Set down, please, exactly the lines below that run from the line with "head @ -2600" to the line with "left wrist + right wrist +", both lines included.

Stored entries
------------------------------------

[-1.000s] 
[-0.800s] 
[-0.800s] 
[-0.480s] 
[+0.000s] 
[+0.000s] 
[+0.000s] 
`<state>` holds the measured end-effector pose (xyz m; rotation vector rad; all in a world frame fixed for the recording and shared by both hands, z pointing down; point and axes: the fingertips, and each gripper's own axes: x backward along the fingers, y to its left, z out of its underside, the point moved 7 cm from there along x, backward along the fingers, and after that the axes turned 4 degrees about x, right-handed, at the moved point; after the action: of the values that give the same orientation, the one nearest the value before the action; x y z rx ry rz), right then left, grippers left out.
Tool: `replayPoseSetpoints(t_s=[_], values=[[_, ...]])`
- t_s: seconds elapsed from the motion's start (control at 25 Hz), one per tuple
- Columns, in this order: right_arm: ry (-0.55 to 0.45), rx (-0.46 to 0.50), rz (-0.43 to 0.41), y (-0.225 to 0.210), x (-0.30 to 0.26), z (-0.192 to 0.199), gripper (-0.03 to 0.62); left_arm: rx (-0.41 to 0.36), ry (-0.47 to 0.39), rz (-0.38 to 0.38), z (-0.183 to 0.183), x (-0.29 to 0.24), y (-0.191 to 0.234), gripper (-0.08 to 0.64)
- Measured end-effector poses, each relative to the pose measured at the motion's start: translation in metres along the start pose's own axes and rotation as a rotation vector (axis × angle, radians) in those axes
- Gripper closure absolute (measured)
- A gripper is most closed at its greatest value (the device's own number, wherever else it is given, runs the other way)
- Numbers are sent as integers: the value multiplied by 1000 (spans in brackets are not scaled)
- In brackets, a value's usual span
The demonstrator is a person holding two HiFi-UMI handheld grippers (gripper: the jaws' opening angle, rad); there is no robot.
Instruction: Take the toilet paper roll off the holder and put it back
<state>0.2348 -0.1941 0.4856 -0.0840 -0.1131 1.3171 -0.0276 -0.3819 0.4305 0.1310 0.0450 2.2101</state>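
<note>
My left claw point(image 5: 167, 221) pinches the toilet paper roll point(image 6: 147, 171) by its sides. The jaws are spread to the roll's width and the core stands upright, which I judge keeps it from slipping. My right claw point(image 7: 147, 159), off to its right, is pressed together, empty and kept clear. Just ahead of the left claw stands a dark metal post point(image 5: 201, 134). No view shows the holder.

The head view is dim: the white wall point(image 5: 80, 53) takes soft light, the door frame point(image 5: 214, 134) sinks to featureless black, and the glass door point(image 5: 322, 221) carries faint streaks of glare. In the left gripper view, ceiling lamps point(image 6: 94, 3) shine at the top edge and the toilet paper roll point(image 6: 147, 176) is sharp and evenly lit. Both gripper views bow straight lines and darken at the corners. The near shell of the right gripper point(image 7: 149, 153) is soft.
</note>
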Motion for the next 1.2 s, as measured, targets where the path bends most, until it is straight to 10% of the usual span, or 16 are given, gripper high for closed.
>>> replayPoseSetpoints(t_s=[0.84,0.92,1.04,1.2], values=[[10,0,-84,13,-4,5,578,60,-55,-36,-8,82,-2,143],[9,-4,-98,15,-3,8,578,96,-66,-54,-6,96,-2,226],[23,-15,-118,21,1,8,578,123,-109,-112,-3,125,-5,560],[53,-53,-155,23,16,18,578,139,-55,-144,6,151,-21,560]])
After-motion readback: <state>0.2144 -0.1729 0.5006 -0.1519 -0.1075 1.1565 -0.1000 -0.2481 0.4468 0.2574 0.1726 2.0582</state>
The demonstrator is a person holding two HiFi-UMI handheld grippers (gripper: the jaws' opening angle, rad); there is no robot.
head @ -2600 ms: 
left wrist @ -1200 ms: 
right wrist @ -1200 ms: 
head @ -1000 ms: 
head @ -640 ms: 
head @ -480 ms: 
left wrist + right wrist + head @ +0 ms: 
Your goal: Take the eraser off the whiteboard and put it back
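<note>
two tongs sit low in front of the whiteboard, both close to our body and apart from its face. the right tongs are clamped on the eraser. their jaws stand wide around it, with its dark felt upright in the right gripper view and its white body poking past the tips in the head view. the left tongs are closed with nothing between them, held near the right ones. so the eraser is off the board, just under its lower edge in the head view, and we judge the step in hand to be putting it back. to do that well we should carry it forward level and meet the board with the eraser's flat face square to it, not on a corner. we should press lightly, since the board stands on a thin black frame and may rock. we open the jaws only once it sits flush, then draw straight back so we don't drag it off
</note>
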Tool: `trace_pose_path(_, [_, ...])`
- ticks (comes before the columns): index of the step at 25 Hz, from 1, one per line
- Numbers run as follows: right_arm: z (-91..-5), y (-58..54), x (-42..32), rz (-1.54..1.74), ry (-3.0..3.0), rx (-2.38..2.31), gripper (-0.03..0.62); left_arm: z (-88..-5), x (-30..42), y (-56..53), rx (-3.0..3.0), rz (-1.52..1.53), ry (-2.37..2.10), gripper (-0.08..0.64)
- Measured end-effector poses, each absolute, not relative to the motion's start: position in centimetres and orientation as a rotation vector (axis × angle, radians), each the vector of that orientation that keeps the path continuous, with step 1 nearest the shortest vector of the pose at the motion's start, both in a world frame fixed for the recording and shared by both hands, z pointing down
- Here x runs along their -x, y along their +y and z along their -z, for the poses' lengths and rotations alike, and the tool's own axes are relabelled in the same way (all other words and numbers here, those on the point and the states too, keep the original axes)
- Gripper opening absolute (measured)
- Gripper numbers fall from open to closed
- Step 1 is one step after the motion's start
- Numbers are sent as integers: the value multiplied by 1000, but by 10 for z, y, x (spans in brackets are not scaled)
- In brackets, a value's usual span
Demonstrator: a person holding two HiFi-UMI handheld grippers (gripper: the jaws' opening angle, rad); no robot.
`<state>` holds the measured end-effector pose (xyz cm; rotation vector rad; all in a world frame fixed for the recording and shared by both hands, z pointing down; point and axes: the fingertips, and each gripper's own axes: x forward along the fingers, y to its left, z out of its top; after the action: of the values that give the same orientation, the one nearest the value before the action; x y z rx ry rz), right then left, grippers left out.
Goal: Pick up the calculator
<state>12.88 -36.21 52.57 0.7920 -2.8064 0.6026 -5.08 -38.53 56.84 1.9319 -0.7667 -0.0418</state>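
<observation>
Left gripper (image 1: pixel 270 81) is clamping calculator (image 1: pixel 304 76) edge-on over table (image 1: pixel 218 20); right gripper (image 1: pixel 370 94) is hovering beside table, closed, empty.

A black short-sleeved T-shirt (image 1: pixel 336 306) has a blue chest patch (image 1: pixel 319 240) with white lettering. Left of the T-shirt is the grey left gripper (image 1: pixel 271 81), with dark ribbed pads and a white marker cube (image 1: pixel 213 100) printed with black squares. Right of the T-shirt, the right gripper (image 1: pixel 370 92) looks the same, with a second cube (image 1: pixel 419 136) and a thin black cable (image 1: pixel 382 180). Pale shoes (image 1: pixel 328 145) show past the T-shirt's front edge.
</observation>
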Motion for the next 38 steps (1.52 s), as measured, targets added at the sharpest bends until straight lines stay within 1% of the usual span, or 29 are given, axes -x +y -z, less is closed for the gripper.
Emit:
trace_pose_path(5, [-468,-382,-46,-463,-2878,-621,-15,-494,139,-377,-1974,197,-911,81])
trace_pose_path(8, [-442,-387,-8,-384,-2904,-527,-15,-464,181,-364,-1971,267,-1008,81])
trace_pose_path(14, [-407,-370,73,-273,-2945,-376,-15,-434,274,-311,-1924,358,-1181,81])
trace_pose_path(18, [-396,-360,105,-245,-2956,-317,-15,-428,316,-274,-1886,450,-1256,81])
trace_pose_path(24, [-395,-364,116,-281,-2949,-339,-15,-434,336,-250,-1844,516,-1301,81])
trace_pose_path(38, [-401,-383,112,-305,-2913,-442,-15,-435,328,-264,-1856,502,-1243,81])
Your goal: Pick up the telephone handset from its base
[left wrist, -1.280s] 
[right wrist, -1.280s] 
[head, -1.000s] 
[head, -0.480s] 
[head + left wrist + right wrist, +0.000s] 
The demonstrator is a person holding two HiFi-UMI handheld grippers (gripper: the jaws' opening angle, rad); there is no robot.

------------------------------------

Exercise response:
head @ -2600 ms: 
left wrist @ -1200 ms: 
right wrist @ -1200 ms: 
head @ -1000 ms: 
head @ -640 ms: 
head @ -480 ms: 
left wrist + right wrist + head @ +0 ms: 

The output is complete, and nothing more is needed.